広告会社の役割が変わるとともに制作会社の役割も変わって来ています。以前は、広告のクリエイティブの細部までのコントロールを広告会社のクリエイティブが行っていましたが、このように複雑になっていくとすべてをやることが難しくなって来ます。そんな時だからこそ、制作会社のプロデューサーは専門性を高く持ち、具体的な制作クリエイティブの多くに責任と課題解決のチカラが求められる時代になって来ています。広告主もそうした流れをわかって来ており、今までと違ういろんな座組でプロジェクトを進行されるようになっているのではないでしょうか?デジタル化インターネット化が進み情報のオープン化がどんどん進むとすべての境界がなくなりフラット化していきます!いまは、まさにその時代。

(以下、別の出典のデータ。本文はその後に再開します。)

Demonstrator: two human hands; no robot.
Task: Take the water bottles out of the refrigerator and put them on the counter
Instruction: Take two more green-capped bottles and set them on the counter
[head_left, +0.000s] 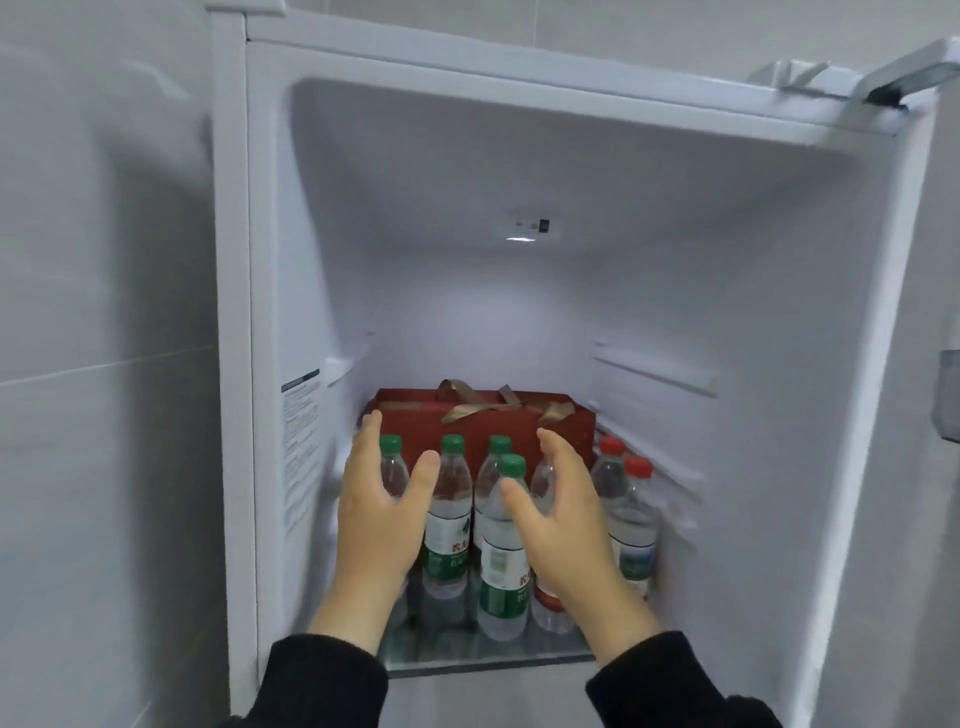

その時に私たちは、ある専門性を高く持ちながらそこから派生した技術やテクノロジー、それ以外の新たな施策などを通じて常に学び続けていかなければならない、という時代になりました。学び続けることが「ワクワク」につながる人はこんなに楽しい時代はないのではないでしょうか?一方、学ぶことを止めてしまうと、企業も同じですが、その後、成長は並行でなく、必ず下降線をたどっていくことになります。

本書で森永さんがドラッカーのマーケティングについての言葉を引用されています。引用します(P163)

「本来マーケティングとは、経済学者のピーター・ドラッカーが述べた通り『販売よりはるかに上のレイヤーの活動であり、販売を不要にすることを理想とする。』活動にほかなりません。」

と。そのための最善の施策は「広告」ではないのかも知れない!という時代になりました!
ただ、森永さんは「クリエイティブ」とともに「ブランド価値」「ブランデッドムービー」などの大きな価値をとても大切に考えておられます。この「のれん代」とも言える顧客価値の創造には必ずアイデアとクリエイティビティが必要です!という考えに勇気を頂くとともに常に私たちも学び続け思考し続けることが大切なんやで!ということを肝に銘じさせていただけるような読書体験でした。